= Lester Strong =

Lester Strong (born Lester Franklin Strong, circa 1949) was a reporter and news anchor at WHDH-TV from June 1984 until 2000. He was also the host of a public affairs show called Urban Update.

==Personal life==

A native of Braddock, Pennsylvania, Strong holds a Bachelor of Arts degree in English literature from Davidson College in Davidson, North Carolina. He graduated from Columbia Business School's Institute for Nonprofit Management.

On July 16, 2006, Strong married Patrice Courtney.

==Broadcast career==

Prior to his tenure at WHDH, he was the morning and noon news anchor at WSB-TV in Atlanta. His other positions included executive producer and special projects director. He was community affairs director from January 1975 until June 1977,

From September 1978-June 1980, Strong was a program development and community affairs director at WBTV in Charlotte, North Carolina. It was there that he had his first broadcasting job as host of The Lester Strong Show. He worked for ABC in New York as east coast manager of children's programs June 1977-September 1978.

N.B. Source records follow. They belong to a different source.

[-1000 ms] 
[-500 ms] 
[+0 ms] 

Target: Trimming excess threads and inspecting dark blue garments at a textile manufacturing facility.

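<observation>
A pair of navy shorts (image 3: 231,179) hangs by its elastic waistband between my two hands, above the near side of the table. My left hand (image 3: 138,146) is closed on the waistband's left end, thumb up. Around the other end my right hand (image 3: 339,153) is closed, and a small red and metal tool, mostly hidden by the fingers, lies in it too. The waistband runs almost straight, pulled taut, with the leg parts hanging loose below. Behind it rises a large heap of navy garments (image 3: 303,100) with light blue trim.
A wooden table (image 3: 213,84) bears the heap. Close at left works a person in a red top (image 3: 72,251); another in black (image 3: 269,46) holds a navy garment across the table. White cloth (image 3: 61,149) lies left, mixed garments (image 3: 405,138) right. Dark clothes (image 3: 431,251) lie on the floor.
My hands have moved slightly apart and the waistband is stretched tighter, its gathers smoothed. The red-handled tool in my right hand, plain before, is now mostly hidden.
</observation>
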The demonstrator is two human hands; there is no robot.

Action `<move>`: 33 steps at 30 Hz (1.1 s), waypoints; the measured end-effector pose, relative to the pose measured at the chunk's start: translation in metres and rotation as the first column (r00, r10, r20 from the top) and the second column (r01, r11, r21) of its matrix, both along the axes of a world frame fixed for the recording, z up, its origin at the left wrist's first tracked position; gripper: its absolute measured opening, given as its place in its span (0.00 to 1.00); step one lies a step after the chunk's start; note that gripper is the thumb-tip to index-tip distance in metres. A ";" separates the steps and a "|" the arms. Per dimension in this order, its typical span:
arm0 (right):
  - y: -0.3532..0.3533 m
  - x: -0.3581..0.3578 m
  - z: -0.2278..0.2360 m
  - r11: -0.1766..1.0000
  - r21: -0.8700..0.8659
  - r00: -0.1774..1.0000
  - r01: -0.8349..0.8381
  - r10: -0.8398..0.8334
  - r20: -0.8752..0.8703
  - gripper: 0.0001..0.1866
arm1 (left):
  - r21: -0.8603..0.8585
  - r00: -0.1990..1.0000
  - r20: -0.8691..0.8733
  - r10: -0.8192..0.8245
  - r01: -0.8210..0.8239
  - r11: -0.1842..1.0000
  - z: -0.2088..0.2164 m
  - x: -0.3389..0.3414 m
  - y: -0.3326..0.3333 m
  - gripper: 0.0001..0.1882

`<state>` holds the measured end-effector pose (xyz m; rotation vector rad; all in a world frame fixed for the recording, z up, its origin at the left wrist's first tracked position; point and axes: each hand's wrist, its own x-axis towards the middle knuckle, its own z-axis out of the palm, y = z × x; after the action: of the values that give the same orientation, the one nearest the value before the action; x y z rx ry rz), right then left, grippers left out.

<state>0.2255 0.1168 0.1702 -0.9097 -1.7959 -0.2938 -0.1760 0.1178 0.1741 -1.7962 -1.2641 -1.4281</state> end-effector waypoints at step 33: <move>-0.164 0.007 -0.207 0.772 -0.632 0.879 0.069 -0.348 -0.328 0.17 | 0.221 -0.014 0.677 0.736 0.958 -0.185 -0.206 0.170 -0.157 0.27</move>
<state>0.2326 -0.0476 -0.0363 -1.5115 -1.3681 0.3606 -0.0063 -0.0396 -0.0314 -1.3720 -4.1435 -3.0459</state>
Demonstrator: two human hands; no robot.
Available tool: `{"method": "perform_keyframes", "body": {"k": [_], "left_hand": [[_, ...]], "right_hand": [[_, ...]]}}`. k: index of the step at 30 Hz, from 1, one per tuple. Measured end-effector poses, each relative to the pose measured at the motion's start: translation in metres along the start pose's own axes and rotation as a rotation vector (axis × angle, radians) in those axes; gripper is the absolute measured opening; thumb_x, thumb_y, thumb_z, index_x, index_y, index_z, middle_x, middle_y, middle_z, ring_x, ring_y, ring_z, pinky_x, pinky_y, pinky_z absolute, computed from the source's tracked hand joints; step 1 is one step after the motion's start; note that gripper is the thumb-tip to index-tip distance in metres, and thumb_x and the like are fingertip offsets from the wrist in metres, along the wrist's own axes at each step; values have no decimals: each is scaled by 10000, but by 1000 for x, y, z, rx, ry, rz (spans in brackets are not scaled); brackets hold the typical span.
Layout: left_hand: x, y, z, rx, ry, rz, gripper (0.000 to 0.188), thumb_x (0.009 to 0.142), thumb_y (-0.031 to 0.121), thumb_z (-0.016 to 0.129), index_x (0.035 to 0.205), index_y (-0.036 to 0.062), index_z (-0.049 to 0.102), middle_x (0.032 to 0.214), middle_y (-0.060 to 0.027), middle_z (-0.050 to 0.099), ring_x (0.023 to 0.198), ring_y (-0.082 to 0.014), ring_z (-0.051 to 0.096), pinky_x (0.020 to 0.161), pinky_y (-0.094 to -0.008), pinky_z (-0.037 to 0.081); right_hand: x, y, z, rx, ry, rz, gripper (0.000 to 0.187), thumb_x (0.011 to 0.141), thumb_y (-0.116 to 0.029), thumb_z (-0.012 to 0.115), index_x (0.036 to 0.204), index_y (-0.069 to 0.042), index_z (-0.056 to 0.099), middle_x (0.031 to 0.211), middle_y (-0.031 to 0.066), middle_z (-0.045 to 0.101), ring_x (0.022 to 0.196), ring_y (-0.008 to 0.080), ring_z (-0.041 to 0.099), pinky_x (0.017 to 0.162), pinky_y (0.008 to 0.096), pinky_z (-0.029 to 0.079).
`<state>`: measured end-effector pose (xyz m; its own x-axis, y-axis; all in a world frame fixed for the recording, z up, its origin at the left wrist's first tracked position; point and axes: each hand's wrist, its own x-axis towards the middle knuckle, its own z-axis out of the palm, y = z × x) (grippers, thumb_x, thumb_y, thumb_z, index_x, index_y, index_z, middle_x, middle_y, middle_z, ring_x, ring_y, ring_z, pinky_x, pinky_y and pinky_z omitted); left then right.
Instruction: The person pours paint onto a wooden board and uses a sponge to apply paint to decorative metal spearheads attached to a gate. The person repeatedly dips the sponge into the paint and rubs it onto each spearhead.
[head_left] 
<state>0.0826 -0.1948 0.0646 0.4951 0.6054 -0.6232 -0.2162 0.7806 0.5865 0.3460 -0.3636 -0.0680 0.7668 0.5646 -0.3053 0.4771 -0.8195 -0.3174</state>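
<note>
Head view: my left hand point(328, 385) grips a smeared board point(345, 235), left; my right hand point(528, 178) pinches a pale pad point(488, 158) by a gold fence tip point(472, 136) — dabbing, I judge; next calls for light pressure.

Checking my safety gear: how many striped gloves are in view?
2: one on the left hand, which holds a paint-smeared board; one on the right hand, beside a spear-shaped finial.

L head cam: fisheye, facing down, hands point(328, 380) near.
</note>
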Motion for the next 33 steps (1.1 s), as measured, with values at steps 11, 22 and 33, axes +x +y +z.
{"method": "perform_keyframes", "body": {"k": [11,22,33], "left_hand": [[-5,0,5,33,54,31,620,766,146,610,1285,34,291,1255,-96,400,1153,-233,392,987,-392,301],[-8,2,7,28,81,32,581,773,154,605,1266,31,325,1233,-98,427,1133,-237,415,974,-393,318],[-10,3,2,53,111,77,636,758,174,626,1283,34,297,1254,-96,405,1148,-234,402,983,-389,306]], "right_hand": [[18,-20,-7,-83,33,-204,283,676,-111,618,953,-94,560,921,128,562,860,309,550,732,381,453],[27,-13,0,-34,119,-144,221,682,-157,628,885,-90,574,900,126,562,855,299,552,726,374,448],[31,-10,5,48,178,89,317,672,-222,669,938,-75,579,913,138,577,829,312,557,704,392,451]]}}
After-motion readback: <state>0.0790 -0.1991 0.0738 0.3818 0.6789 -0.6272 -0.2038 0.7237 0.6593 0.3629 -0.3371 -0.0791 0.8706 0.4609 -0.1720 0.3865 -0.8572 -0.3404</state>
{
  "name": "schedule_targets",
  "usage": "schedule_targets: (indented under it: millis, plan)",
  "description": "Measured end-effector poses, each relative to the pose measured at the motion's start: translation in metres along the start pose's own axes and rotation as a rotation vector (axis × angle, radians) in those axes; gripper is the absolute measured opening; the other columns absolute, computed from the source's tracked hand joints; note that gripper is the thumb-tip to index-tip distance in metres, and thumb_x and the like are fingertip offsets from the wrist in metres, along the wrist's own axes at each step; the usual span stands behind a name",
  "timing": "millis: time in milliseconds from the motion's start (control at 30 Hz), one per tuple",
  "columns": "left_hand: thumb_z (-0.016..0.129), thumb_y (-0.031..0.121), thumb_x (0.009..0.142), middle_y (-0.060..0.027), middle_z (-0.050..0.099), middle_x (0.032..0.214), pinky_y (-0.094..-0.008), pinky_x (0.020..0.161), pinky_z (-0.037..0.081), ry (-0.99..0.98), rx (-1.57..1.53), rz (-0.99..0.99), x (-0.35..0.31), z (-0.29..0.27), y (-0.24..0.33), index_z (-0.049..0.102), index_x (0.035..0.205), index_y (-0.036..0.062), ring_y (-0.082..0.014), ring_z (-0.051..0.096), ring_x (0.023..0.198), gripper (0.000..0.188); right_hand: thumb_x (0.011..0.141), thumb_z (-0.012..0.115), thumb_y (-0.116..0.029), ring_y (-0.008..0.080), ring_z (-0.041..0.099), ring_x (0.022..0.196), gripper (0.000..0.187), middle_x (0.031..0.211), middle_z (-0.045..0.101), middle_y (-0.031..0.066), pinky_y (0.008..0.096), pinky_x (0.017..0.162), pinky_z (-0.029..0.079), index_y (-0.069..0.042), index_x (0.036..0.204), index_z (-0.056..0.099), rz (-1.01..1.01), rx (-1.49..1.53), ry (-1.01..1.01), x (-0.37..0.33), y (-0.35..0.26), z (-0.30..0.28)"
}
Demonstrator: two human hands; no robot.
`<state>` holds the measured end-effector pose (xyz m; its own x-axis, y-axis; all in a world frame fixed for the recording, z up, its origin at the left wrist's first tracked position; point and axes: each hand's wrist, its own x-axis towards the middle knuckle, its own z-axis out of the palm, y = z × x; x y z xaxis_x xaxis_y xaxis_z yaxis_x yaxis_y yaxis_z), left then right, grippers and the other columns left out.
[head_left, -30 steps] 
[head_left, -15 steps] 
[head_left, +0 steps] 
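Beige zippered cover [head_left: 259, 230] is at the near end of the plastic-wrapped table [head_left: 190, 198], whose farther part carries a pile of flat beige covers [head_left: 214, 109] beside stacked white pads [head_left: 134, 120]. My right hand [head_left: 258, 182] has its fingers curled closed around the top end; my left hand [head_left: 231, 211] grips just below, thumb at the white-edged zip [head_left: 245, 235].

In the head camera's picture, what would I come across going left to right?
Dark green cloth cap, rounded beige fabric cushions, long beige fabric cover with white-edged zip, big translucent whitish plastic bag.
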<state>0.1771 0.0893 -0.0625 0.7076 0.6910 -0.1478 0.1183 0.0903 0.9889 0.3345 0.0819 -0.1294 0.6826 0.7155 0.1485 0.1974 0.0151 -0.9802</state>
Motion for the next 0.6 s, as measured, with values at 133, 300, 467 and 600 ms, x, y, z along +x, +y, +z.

Strong started as a general assignment reporter at Boston CBS affiliate WNEV-TV, present-day WHDH, in June 1984, becoming the weekend co-anchor one month later and co-anchor of the noon broadcast in August 1986. He remained the noon co-anchor for eight years. Beginning in May 1988, Strong anchored in the 5-6 p.m. hour, and remained the 5:30 p.m. anchor when the 5:00 news slot was cancelled in 1991. In 1994, after WHDH was sold to current owner Sunbeam Television, Strong was brought back to the relaunched 5 p.m. newscast, and left the noon slot at this time. In June 1996, he was also added to the station's brand new 4 p.m. newscast. He would anchor the 4-4:30 and 5-5:30 time slots until his departure from WHDH in 2000. Under Sunbeam ownership, Strong was eventually assigned to be the "Healthcast" reporter.

In January 1994, Strong was named host of WHDH's minority affairs program Urban Update, a role he also held until 2000.

==Public service==

After leaving broadcasting, he was in "charge of fund-raising for Building Educated Leaders for Life, a nonprofit organization in Boston that runs a tutoring and mentoring program for elementary school students from low-income families."

As of 2014, he is Vice President and CEO of AARP Experience Corps.

He is on the Board of Trustees for Editorial Projects in Education.

==Recognition==
- In February 1994, he was awarded the William A. Hinton Award by the Massachusetts Department of Public Health for "outstanding individuals who have significantly contributed to educating the public on health and medical issues."
- He won four Georgia Emmys for public affairs programs.
- He executive produced a documentary that won an NATPE Iris award in 1982.
- He received a Presidential commendation in 1982 for "WSB on the Job",
- In 1987, he was honored as a black achiever by the Greater Boston YMCA.